What needs to be done |
Find the word "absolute" in the listing; pull out each line holding it.

Input data |

----

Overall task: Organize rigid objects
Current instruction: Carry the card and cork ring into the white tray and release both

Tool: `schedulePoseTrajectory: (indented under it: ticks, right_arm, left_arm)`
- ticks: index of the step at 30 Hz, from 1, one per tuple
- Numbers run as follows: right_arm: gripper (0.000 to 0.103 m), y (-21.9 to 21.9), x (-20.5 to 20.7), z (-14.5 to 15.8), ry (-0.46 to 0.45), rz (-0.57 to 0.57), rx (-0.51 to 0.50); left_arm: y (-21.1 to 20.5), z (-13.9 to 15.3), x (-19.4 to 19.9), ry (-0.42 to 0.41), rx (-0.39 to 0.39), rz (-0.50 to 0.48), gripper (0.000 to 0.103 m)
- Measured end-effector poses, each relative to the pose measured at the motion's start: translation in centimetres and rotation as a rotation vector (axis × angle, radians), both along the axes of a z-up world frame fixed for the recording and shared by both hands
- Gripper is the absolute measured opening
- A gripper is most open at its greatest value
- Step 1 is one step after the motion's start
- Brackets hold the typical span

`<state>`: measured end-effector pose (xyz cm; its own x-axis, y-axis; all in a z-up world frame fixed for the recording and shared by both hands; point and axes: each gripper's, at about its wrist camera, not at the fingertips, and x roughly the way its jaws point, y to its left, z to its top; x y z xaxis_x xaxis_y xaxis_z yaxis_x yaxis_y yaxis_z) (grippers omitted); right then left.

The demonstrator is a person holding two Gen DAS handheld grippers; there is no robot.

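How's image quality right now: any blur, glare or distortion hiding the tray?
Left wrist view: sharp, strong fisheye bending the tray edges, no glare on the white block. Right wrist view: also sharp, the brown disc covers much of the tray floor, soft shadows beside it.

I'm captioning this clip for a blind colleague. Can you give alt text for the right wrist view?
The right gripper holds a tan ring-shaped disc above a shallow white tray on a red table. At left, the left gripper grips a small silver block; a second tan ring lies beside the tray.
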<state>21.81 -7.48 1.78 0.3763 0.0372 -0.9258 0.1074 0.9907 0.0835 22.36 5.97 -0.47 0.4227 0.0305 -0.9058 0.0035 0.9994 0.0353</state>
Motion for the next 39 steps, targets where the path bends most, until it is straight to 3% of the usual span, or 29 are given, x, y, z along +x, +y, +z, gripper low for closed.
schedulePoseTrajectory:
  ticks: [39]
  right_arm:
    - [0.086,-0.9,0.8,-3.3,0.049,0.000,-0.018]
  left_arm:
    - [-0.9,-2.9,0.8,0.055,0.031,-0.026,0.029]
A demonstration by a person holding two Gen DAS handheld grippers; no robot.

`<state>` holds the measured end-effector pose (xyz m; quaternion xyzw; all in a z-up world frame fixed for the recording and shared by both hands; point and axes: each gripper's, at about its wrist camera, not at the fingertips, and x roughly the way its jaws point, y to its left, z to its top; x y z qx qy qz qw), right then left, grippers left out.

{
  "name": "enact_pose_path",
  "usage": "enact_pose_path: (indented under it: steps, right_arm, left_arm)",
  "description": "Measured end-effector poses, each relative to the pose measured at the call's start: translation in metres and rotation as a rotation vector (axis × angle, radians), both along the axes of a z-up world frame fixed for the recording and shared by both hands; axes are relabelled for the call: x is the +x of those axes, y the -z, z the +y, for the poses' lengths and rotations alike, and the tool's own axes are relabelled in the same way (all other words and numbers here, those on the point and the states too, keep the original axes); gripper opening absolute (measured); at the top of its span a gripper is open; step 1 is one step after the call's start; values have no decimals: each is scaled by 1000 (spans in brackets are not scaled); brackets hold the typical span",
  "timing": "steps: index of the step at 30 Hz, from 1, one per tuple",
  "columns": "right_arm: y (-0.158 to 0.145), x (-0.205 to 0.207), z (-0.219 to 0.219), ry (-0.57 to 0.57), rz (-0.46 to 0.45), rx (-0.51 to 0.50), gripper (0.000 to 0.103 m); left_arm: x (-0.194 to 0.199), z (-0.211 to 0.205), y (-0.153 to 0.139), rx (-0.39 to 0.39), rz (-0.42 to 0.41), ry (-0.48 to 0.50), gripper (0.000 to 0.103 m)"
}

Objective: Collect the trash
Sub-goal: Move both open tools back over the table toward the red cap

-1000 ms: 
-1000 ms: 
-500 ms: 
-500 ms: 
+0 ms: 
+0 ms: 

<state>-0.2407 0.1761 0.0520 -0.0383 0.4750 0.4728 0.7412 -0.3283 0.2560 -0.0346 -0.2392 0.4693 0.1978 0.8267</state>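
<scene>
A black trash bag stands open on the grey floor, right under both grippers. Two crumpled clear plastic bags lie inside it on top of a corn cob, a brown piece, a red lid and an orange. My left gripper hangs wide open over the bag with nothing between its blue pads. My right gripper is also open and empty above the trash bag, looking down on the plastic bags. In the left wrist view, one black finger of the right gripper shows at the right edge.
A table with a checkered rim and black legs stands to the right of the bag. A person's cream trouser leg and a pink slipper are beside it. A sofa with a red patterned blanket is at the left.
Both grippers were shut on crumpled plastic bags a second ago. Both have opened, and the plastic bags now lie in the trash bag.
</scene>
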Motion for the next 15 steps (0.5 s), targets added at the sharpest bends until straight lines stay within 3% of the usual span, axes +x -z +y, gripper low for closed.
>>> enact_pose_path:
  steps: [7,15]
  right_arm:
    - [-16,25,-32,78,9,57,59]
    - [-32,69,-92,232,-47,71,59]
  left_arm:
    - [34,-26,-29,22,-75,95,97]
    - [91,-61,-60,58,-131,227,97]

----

Finished task |
- Gripper is the absolute measured opening
  "description": "Measured end-effector poses, each relative to the pose measured at the call's start: translation in metres and rotation as a rotation vector (axis × angle, radians), both along the axes of a z-up world frame fixed for the recording and shared by both hands; axes are relabelled for the call: x is the +x of those axes, y the -z, z the +y, for the poses' lengths and rotations alike, and the tool's own axes are relabelled in the same way (all other words and numbers here, those on the point and the states too, keep the original axes); gripper opening absolute (measured); at the top of its span a gripper is open; step 1 is one step after the call's start; values have no decimals: each is scaled by 1000 (spans in brackets are not scaled); brackets hold the typical span",

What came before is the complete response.